What you need to do: The data must be written out once more, precisely as given.

Data below:
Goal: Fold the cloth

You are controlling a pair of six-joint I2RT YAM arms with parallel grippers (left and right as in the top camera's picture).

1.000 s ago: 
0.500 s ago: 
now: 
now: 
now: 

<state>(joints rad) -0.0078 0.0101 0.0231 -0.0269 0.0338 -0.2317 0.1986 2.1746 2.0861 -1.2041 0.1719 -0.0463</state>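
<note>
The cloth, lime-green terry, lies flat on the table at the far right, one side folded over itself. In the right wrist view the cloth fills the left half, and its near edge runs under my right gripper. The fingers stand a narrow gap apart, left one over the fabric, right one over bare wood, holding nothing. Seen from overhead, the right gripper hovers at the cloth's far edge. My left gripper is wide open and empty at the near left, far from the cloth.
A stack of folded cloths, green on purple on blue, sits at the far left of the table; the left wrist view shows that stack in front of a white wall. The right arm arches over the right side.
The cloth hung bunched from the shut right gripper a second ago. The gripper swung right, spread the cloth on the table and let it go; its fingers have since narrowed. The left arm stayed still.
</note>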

Your response:
Goal: Fold the cloth

You are controlling a pair of six-joint I2RT YAM arms with parallel grippers (left and right as in the top camera's picture).

1.000 s ago: 
0.500 s ago: 
now: 
now: 
now: 

<state>(joints rad) -0.0078 0.0101 0.0231 -0.0269 0.0338 -0.2317 0.1986 2.1746 2.0861 -1.2041 0.1719 -0.0463</state>
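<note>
The cloth, lime-green terry, lies flat on the table at the far right, one side folded over itself. In the right wrist view the cloth fills the left half, and its near edge runs under my right gripper. The fingers stand a narrow gap apart, left one over the fabric, right one over bare wood, holding nothing. Seen from overhead, the right gripper hovers at the cloth's far edge. My left gripper is wide open and empty at the near left, far from the cloth.
A stack of folded cloths, green on purple on blue, sits at the far left of the table; the left wrist view shows that stack in front of a white wall. The right arm arches over the right side.
The cloth hung bunched from the shut right gripper a second ago. The gripper swung right, spread the cloth on the table and let it go; its fingers have since narrowed. The left arm stayed still.
</note>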

There is nothing further to this exercise.